Aim of the exercise => Write out the whole listing again so that each line matches the original.

□ □ □ □

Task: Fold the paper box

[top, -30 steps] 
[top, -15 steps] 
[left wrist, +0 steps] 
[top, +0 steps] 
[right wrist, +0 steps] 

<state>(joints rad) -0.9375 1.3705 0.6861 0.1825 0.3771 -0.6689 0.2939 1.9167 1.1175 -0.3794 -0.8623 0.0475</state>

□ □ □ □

Task output =>
Task: Fold the paper box

[top, -30 steps] 
[top, -15 steps] 
[left wrist, +0 steps] 
[top, +0 steps] 
[right wrist, +0 steps] 

<state>(joints rad) -0.9375 1.3705 0.6861 0.1825 0.3771 -0.6689 0.2939 1.9167 1.1175 -0.3794 -0.8623 0.0475</state>

That completes the answer to this exercise.